## [Task directions]
Please set down all of the data below verbatim.
========================================
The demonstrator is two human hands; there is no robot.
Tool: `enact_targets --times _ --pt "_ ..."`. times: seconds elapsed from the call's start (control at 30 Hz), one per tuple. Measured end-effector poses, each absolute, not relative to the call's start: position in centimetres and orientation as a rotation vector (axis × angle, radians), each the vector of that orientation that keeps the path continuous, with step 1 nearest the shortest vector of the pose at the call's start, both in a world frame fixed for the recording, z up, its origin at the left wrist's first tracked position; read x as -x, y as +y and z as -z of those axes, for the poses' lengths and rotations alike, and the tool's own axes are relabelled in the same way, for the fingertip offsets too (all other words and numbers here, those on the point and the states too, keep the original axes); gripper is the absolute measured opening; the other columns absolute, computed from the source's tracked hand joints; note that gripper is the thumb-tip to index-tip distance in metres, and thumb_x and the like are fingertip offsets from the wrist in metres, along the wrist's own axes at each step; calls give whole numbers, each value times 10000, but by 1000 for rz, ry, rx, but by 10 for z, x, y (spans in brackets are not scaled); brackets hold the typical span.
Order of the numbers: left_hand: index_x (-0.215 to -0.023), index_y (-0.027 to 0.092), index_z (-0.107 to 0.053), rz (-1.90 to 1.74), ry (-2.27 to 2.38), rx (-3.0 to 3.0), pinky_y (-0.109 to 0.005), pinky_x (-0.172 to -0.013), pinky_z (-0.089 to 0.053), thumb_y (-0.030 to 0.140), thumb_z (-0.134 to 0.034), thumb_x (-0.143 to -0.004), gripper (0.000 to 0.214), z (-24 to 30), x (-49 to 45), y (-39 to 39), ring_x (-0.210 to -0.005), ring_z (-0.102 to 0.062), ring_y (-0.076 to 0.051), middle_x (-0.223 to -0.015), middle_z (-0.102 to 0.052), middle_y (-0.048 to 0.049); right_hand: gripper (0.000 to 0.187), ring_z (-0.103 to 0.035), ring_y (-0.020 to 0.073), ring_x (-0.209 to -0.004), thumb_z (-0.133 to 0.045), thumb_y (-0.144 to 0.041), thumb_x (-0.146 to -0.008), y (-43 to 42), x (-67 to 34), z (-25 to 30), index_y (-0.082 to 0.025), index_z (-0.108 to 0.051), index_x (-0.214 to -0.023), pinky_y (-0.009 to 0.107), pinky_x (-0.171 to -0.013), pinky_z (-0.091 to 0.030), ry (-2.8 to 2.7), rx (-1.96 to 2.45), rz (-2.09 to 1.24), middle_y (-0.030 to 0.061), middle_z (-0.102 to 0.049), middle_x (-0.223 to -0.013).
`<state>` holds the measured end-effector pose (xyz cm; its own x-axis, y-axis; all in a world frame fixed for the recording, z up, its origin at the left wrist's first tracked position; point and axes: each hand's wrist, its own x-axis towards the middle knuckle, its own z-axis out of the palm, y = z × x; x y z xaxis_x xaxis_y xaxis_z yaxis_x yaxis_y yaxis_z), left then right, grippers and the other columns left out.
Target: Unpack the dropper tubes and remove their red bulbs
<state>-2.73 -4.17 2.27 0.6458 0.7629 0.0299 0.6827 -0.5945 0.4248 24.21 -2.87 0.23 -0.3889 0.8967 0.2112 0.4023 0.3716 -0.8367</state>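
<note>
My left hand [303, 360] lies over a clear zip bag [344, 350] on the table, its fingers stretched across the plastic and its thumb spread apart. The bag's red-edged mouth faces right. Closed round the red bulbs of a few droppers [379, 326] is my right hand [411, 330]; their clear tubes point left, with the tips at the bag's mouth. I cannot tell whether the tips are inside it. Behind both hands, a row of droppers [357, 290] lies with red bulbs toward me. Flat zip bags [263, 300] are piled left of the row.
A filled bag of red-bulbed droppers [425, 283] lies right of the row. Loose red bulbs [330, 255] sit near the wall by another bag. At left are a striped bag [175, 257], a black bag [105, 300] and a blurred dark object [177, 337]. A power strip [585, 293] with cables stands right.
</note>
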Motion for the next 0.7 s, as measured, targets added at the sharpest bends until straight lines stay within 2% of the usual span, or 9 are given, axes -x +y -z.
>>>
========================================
## [Response]
The demonstrator is two human hands; there is no robot.
Tool: `enact_targets --times _ --pt "_ ..."`. times: seconds elapsed from the call's start (control at 30 Hz), one per tuple. Measured end-effector poses, each absolute, not relative to the call's start: position in centimetres and orientation as a rotation vector (axis × angle, radians), each the vector of that orientation that keeps the path continuous, with step 1 nearest the shortest vector of the pose at the call's start, both in a world frame fixed for the recording, z up, its origin at the left wrist's first tracked position; read x as -x, y as +y and z as -z of those axes, for the poses' lengths and rotations alike, and the tool's own axes are relabelled in the same way, for the fingertip offsets too (all other words and numbers here, those on the point and the states too, keep the original axes); gripper is the absolute measured opening; the other columns absolute, computed from the source's tracked hand joints; note that gripper is the thumb-tip to index-tip distance in metres, and thumb_x and the like are fingertip offsets from the wrist in metres, along the wrist's own axes at each step; calls give whole numbers, each value times 10000, but by 1000 for rz, ry, rx, but by 10 for z, x, y (spans in brackets are not scaled); brackets hold the typical span.
Order of the numbers: left_hand: index_x (-0.215 to -0.023), index_y (-0.027 to 0.092), index_z (-0.107 to 0.053), rz (-1.90 to 1.74), ry (-2.27 to 2.38), rx (-3.0 to 3.0), pinky_y (-0.109 to 0.005), pinky_x (-0.172 to -0.013), pinky_z (-0.089 to 0.053), thumb_y (-0.030 to 0.140), thumb_z (-0.134 to 0.034), thumb_x (-0.143 to -0.004), gripper (0.000 to 0.214), z (-24 to 30), x (-49 to 45), y (-39 to 39), ring_x (-0.210 to -0.005), ring_z (-0.102 to 0.062), ring_y (-0.076 to 0.051), middle_x (-0.223 to -0.015), middle_z (-0.102 to 0.052), middle_y (-0.048 to 0.049); right_hand: gripper (0.000 to 0.187), ring_z (-0.103 to 0.035), ring_y (-0.020 to 0.073), ring_x (-0.209 to -0.004), thumb_z (-0.133 to 0.045), thumb_y (-0.144 to 0.041), thumb_x (-0.146 to -0.008), y (-43 to 42), x (-67 to 34), z (-25 to 30), index_y (-0.082 to 0.025), index_z (-0.108 to 0.051), index_x (-0.214 to -0.023), pinky_y (-0.009 to 0.107), pinky_x (-0.171 to -0.013), pinky_z (-0.091 to 0.030), ry (-2.8 to 2.7), rx (-1.96 to 2.45), rz (-2.09 to 1.24), middle_y (-0.030 to 0.061), middle_z (-0.102 to 0.049), middle_x (-0.223 to -0.013).
`<state>` holds the measured end-effector pose (xyz cm; its own x-axis, y-axis; all in a world frame fixed for the recording, z up, its origin at the left wrist's first tracked position; point and axes: each hand's wrist, its own x-axis towards the middle knuckle, its own z-axis out of the palm, y = z × x; x y z xaxis_x xaxis_y xaxis_z yaxis_x yaxis_y yaxis_z), left then right, grippers and the other columns left out.
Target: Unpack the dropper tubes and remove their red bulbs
<state>-2.73 -4.17 2.27 0.6458 0.7629 0.0299 0.6827 -0.5945 0.4248 24.21 -2.87 0.23 -0.3889 0.8967 0.2112 0.4023 0.3716 -0.8367</state>
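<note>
My left hand [303, 360] lies over a clear zip bag [344, 350] on the table, its fingers stretched across the plastic and its thumb spread apart. The bag's red-edged mouth faces right. Closed round the red bulbs of a few droppers [379, 326] is my right hand [411, 330]; their clear tubes point left, with the tips at the bag's mouth. I cannot tell whether the tips are inside it. Behind both hands, a row of droppers [357, 290] lies with red bulbs toward me. Flat zip bags [263, 300] are piled left of the row.
A filled bag of red-bulbed droppers [425, 283] lies right of the row. Loose red bulbs [330, 255] sit near the wall by another bag. At left are a striped bag [175, 257], a black bag [105, 300] and a blurred dark object [177, 337]. A power strip [585, 293] with cables stands right.
</note>
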Motion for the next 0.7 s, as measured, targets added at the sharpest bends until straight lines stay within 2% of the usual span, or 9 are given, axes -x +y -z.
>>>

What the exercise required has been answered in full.